Task:
In the records that follow, find each line with "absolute" and pull it out.

[Records excerpted from a collection]
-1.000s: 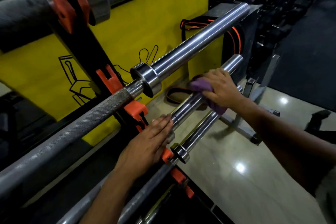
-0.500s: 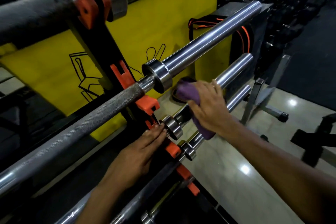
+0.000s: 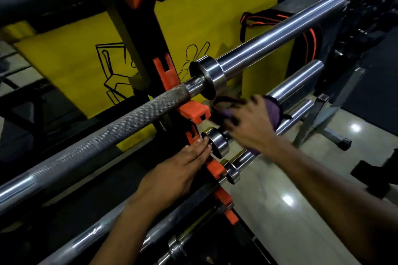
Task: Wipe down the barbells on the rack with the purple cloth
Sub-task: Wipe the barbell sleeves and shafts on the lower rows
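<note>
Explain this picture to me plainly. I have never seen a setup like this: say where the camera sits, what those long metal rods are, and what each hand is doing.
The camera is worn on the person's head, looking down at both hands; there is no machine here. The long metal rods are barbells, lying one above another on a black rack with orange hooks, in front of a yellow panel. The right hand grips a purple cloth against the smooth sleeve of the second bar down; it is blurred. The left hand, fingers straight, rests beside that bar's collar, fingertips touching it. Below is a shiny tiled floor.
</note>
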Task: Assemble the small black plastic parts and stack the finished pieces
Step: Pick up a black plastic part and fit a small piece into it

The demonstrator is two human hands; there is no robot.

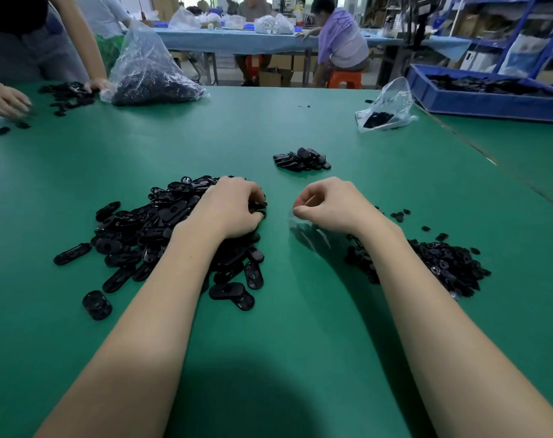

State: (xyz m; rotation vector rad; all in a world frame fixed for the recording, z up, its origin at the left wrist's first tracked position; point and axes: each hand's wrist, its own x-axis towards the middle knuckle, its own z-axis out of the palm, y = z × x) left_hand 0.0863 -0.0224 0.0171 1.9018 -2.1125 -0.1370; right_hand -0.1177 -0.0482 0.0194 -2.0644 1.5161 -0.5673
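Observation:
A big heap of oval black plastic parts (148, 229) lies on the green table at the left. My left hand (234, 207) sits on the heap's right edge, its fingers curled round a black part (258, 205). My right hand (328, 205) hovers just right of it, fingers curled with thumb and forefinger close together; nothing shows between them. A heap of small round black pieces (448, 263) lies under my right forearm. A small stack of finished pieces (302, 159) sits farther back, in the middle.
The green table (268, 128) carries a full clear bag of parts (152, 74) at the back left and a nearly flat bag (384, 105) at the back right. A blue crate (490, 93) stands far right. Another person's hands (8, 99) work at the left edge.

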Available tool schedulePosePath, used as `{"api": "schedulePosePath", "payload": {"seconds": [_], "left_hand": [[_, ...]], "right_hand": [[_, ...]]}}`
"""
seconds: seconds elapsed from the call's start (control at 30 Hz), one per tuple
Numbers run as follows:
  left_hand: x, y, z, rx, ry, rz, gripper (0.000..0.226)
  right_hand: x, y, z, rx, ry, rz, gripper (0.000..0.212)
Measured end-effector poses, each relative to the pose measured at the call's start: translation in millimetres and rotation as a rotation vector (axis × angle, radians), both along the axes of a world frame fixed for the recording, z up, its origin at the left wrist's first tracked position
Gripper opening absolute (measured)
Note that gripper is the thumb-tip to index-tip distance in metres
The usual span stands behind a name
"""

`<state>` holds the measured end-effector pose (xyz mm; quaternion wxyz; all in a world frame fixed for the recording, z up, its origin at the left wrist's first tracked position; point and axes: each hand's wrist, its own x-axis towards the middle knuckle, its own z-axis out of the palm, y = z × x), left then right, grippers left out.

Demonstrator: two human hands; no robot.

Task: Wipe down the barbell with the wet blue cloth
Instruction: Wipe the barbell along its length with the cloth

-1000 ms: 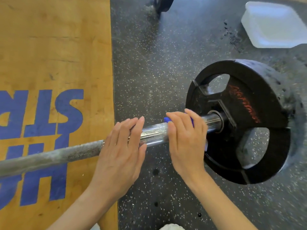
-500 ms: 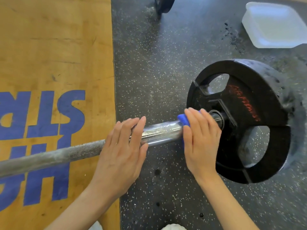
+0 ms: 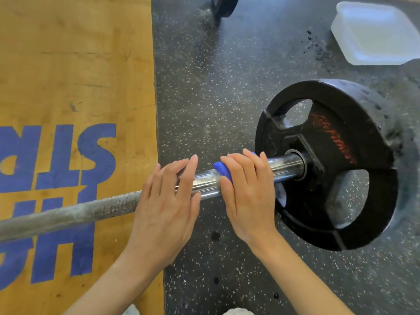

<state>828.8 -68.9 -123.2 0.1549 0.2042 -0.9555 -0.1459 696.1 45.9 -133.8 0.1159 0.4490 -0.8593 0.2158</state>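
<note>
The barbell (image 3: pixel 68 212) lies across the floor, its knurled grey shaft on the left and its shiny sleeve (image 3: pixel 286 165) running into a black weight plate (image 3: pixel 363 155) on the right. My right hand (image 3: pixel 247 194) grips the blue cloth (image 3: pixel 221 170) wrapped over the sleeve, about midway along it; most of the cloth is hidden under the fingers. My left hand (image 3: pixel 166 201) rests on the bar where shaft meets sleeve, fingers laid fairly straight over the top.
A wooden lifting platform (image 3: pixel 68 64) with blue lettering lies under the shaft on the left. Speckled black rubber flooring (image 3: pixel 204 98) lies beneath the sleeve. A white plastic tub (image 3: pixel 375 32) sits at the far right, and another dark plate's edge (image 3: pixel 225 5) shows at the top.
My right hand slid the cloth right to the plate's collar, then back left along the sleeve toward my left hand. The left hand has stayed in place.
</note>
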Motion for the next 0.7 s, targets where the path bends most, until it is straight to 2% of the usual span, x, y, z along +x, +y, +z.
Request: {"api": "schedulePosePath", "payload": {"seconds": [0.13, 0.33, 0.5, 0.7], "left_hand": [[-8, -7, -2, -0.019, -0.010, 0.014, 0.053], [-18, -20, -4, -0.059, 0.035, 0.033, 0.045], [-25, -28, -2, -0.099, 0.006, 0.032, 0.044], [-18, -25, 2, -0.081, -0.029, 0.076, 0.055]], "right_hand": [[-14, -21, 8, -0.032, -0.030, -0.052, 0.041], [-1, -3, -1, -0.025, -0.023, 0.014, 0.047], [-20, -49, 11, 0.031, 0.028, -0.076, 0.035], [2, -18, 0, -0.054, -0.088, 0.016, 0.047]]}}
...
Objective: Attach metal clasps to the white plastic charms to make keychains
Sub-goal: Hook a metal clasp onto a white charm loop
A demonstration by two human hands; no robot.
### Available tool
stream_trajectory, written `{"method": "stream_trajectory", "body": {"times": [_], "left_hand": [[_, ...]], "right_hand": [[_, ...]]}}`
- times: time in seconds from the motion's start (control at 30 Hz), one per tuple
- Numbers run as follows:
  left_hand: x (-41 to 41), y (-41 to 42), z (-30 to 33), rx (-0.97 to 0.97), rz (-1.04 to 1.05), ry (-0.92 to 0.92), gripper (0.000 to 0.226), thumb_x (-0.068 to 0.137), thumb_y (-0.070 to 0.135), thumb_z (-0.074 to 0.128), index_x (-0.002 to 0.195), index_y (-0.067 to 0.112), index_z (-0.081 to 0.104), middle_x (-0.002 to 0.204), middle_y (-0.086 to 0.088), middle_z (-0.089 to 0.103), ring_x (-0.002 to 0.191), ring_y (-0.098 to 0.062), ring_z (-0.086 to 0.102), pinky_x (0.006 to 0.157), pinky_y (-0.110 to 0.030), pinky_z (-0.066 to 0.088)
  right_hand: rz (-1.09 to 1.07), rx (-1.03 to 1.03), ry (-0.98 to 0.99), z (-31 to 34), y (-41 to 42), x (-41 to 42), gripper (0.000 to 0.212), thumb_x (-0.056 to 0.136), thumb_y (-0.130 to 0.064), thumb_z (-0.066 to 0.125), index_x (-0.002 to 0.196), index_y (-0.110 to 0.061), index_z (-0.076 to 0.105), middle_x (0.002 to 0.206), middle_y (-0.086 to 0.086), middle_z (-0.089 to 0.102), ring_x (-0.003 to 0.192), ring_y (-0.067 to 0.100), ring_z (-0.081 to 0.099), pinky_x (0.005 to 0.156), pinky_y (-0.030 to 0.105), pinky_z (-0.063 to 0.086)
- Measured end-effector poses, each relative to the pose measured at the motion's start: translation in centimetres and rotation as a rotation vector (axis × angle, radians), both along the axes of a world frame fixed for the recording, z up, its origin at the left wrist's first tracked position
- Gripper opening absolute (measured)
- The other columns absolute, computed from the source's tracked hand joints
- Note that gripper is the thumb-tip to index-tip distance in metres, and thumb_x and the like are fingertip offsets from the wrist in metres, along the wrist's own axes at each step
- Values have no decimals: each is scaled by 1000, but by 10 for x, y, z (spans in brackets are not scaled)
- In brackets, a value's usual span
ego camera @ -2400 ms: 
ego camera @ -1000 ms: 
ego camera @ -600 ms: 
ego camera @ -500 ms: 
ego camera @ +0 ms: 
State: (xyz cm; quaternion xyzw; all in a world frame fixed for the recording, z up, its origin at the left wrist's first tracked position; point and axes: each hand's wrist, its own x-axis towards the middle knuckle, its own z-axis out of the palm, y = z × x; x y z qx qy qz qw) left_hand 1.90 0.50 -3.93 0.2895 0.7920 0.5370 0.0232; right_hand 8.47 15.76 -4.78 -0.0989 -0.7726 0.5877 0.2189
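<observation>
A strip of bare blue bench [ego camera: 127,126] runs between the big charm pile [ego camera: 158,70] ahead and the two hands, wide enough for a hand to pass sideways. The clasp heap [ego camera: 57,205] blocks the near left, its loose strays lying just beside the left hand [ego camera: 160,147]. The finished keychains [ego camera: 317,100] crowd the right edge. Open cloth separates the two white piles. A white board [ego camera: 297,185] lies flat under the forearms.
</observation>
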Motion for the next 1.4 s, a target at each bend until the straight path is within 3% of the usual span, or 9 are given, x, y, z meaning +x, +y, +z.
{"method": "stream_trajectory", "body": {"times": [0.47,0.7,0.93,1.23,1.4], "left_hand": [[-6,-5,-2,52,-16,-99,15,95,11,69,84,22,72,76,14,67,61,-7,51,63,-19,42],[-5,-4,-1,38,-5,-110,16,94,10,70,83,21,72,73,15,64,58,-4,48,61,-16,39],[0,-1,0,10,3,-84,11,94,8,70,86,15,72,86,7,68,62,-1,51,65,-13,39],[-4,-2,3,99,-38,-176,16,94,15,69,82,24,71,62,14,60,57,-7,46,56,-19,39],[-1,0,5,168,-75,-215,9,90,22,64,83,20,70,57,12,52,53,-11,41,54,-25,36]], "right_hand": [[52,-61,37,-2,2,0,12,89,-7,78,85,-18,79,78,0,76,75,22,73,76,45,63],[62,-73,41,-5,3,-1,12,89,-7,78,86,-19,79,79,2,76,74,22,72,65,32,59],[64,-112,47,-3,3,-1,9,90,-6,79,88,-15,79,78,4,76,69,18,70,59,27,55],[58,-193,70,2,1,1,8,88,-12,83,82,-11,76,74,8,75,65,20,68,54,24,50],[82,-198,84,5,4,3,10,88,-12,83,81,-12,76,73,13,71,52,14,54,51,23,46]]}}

Answer box:
Gripper opening absolute (measured)
- Gripper opening absolute (measured)
- The other columns absolute, computed from the source's tracked hand joints

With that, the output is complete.